Re: Slow git pushes: sitting 1 minute in pack-objects

2015-03-19 Thread Stephen Morton
On Mon, Mar 16, 2015 at 6:15 PM, Jeff King p...@peff.net wrote:
 On Mon, Mar 09, 2015 at 09:37:25PM -0400, Stephen Morton wrote:

 3. Not sure how long this part takes. It takes 1/3 - 1/2 of the time
 when straced, but I think it's much less, as little as 10s when not
 straced.
 It then reads a bunch of what look like objects from filehandle 0
 (presumably stdin, read from the remote end?)
 It then tries to lstat() these filenames in .git/sha1
 ./git/refs/sha1, .git/heads/sha, etc. It always fails ENOENT.
 It fails some 120,000 times. This could be a problem. Though I haven't
 checked to see if this happens on a fast push on another machine.

 Hmm. The push process must feed the set of object boundaries to
 pack-objects so it knows what to pack (i.e., what we want to send, and
 what the other side has).

 120,000 is an awfully large number of objects to be pass there, though.
 Does the repo you are pushing to by any chance have an extremely large
 number of refs (e.g., on the order of 120K tags)?


No. There are on the order of 9,500 refs (mostly tags) but nowhere near 120k.




 Can you try building git with this patch which would tell us more about
 where those objects are coming from?


patch snipped

 Those are all rather blunt debugging methods, but hopefully it can get
 us a sense of where the time is going.

 -Peff


Thanks Peff,


I haven't tried your patch, but I tried to backtrack a bit and
double-check that the problem always happened in a fresh clone with no
other modifications.

It did _not_ happen in a new clone --a push took just 5s -- and I
think the culprit could have been repack.writebitmaps=true. Although
I had thought writebitmaps was not originally enabled, I now suspect
that it was. Let me follow up on that first, before I recompile git
with your changes.


Thanks again, I really appreciate the help.

Steve
--
To unsubscribe from this list: send the line unsubscribe git in
the body of a message to majord...@vger.kernel.org
More majordomo info at  http://vger.kernel.org/majordomo-info.html


Re: Slow git pushes: sitting 1 minute in pack-objects

2015-03-19 Thread Jeff King
On Thu, Mar 19, 2015 at 04:31:36PM -0400, Stephen Morton wrote:

  Hmm. The push process must feed the set of object boundaries to
  pack-objects so it knows what to pack (i.e., what we want to send, and
  what the other side has).
 
  120,000 is an awfully large number of objects to be pass there, though.
  Does the repo you are pushing to by any chance have an extremely large
  number of refs (e.g., on the order of 120K tags)?
 
 No. There are on the order of 9,500 refs (mostly tags) but nowhere near 120k.
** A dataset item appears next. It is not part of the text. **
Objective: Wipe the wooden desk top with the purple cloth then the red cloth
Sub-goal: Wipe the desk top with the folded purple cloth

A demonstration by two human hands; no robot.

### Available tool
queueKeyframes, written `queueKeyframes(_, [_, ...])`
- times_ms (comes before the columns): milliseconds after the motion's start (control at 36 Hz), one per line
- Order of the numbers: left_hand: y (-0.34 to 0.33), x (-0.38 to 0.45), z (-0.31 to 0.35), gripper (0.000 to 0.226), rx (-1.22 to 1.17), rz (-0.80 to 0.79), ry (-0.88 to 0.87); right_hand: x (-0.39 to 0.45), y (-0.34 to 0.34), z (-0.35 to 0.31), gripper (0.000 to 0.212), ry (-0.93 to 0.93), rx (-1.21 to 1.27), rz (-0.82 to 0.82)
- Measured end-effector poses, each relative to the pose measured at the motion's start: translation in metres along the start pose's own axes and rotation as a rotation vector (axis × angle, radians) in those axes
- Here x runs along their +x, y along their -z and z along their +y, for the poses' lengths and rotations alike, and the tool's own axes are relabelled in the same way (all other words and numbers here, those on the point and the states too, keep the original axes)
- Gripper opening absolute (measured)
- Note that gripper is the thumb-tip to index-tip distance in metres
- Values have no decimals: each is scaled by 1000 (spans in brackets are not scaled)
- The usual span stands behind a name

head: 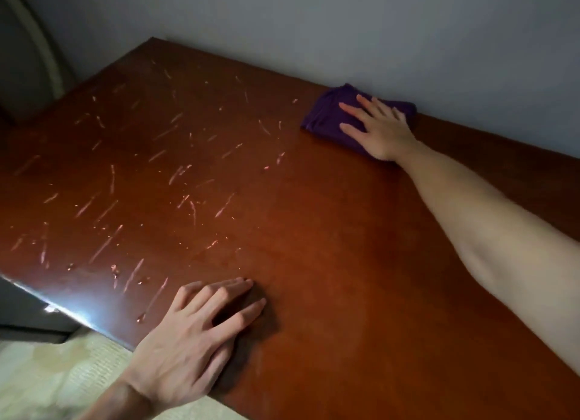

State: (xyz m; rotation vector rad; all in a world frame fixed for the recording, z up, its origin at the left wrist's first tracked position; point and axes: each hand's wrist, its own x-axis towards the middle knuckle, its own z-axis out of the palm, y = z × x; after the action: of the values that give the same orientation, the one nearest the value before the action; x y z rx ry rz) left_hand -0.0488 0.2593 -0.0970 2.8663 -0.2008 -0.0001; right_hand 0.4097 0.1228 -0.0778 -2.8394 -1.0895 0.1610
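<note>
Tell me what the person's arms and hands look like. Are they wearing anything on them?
Both are bare. The right hand and its long forearm show no sleeve, glove, ring or watch. The left hand has no glove or ring either, and its wrist is bare down to the picture's edge. The fingers are slim with short, plain nails.

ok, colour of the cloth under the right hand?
Dark purple cloth, flat under the right hand; head view, the only one.

Right hand [381, 129] presses purple cloth [326, 121] on desk [314, 231].
</note>
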Motion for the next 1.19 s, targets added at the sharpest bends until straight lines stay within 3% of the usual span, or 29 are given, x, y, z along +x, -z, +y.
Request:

I think you mentioned that it uses alternates to share objects with
other repos. Does the repository (or repositories) pointed to by the
alternates file have a large number of refs (especially distinct refs,
as I think modern git will squelch duplicate sha1s).

 It did _not_ happen in a new clone --a push took just 5s -- and I
 think the culprit could have been repack.writebitmaps=true. Although
 I had thought writebitmaps was not originally enabled, I now suspect
 that it was. Let me follow up on that first, before I recompile git
 with your changes.

It's certainly possible that bitmaps have an impact here. They should
not contribute to the 120K objects being passed to pack-objects, but
it's possible that size is a red herring (or possibly the number of
objects is choking something in the bitmap code path that does not have
problems otherwise).

-Peff
--
To unsubscribe from this list: send the line unsubscribe git in
the body of a message to majord...@vger.kernel.org
More majordomo info at  http://vger.kernel.org/majordomo-info.html


Re: Slow git pushes: sitting 1 minute in pack-objects

2015-03-16 Thread Jeff King
On Mon, Mar 09, 2015 at 09:37:25PM -0400, Stephen Morton wrote:

 3. Not sure how long this part takes. It takes 1/3 - 1/2 of the time
 when straced, but I think it's much less, as little as 10s when not
 straced.
 It then reads a bunch of what look like objects from filehandle 0
 (presumably stdin, read from the remote end?)
 It then tries to lstat() these filenames in .git/sha1
 ./git/refs/sha1, .git/heads/sha, etc. It always fails ENOENT.
 It fails some 120,000 times. This could be a problem. Though I haven't
 checked to see if this happens on a fast push on another machine.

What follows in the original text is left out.